Les répercussions de la Covid-19 sur la région Moyen-Orient Afrique du Nord ont conduit le secrétaire général des Nations Unies António Guterres à publier un rapport dans lequel il tire la sonnette d’alarme. Avant lui déjà, le Fonds monétaire international (FMI) a publié son rapport avec trois mois d’avance, inquiet de voir les indicateurs économiques tomber brutalement « à leur plus bas niveau depuis cinquante ans ». Ce n’est pas le virus lui-même qui mobilise l’attention, mais plutôt ses retombées économiques (effondrement des cours du pétrole, récession économique). Celles-ci sont en effet venues renforcer l’impact des graves dysfonctionnements structurels sur le système économique, et les modèles de développement défaillants des pays exportateurs de pétrole aussi bien que des pays importateurs. Elles ont également aggravé le caractère particulièrement néfaste de l’influence des régimes autoritaires sur le développement économique et la productivité, dans les Républiques comme dans les monarchies. Une situation que le printemps arabe avait déjà mise en lumière il y a bientôt dix ans.

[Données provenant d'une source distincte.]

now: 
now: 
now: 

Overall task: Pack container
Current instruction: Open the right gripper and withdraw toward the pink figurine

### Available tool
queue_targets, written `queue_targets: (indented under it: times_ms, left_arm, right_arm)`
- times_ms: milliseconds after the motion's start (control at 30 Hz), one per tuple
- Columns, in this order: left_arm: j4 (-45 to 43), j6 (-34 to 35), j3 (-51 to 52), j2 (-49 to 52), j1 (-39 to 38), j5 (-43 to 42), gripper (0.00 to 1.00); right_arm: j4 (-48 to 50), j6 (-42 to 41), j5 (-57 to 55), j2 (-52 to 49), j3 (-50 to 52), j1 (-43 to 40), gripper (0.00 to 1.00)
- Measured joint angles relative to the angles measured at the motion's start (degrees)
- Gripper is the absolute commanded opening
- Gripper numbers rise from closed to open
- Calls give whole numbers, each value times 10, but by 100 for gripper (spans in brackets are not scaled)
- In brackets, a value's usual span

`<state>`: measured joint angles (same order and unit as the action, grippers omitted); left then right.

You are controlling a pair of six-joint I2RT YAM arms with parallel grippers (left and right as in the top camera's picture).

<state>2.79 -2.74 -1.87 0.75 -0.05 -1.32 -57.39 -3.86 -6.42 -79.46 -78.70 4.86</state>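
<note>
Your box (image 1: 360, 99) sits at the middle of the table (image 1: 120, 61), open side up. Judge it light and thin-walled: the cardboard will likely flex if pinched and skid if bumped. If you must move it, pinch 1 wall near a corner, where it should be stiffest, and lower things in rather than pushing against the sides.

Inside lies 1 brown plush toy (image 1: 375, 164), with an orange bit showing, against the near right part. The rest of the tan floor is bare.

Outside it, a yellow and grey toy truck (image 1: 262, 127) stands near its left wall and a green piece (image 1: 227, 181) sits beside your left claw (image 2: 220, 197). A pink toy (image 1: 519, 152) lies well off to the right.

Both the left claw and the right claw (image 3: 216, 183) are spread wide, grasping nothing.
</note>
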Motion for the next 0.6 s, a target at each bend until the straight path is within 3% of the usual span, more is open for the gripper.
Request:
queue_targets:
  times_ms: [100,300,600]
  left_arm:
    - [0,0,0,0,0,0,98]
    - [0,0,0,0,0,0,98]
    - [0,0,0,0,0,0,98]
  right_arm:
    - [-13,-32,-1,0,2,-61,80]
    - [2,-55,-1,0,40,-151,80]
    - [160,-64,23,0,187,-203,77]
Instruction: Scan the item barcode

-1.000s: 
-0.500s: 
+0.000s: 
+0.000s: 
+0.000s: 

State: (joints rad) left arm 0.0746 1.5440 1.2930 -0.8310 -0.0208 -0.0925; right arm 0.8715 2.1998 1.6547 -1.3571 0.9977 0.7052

Conséquence de ces défaillances structurelles, 17 millions d’emplois devraient disparaître, ce qui fera grimper le nombre de chômeurs à 30 millions. Plus de quatorze millions de personnes appartenant à la classe moyenne rejoindront les pauvres, dont le nombre s’élèvera alors à 115 millions, soit le quart des habitants de la région. Cela ne signifie pas forcément qu’un troisième printemps arabe se profile à l’horizon. Mais l’apparition de millions de nouveaux chômeurs et de nouveaux démunis ne manquera pas d’alimenter les « protestations sociales » et « l’instabilité politique », avec les risques de chaos et de déstabilisation de l’État de droit que cela implique. Une situation qui devrait favoriser « l’essor de la radicalisation, ainsi qu’un recrutement et un embrigadement renforcés des terroristes ». Un désastre politique majeur marqué par l’apparition d’États en faillite devrait donc suivre cette tragédie sociale, qui coïncide avec une crise aiguë de « la confiance verticale entre les citoyens et l’État » et horizontale entre les différentes catégories de citoyens dans une région marquée par « les plus fortes disparités du monde ».
UNE INFORMATION HORS D’ACCÈS
L’un des principaux aspects de cette crise de confiance est l’impossibilité pour les citoyens et les économistes d’accéder à l’information. Selon la Banque mondiale, la région est la seule au monde à connaître une « baisse absolue de la transparence ». Le problème ne concerne pas seulement le volet politique ou celui des droits humains, il est avant tout économique. Car les vieilles restrictions à la circulation de l’information induisent en erreur les responsables de la planification économique, au niveau de l’État comme au niveau des investissements publics et privés, contribuant par là au recul constant du taux de croissance : la région est ainsi devenue « moins riche de 20 % par rapport aux prévisions » avec « une diminution du revenu per capita comprise entre 7 et 14 % ». La limitation de la circulation de l’information dans le monde arabe aurait donc conduit à une aggravation de la paupérisation.
Au XIXe siècle, le tsar Nicolas Ier avait qualifié d’« homme malade » un empire ottoman en plein déclin, dont les zones d’influence tombaient les unes après les autres aux mains des pays voisins. L’expression a depuis été souvent utilisée pour désigner un pays d’Europe faisant face à de grandes difficultés, souvent du point de vue économique. Premier importateur d’armes, c’est le monde arabe qui est pourtant devenu, en raison du contexte économique et politique qui a conduit au déclenchement des printemps arabes, « l’homme malade » du XXIe siècle dont les autres pays déchiquètent le corps à belles dents. Et c’est à son détriment que s’opère l’expansion économique et militaire de la Turquie, dont les troupes, accompagnées de mercenaires syriens transfrontaliers, sont présentes en Syrie, en Irak et en Libye.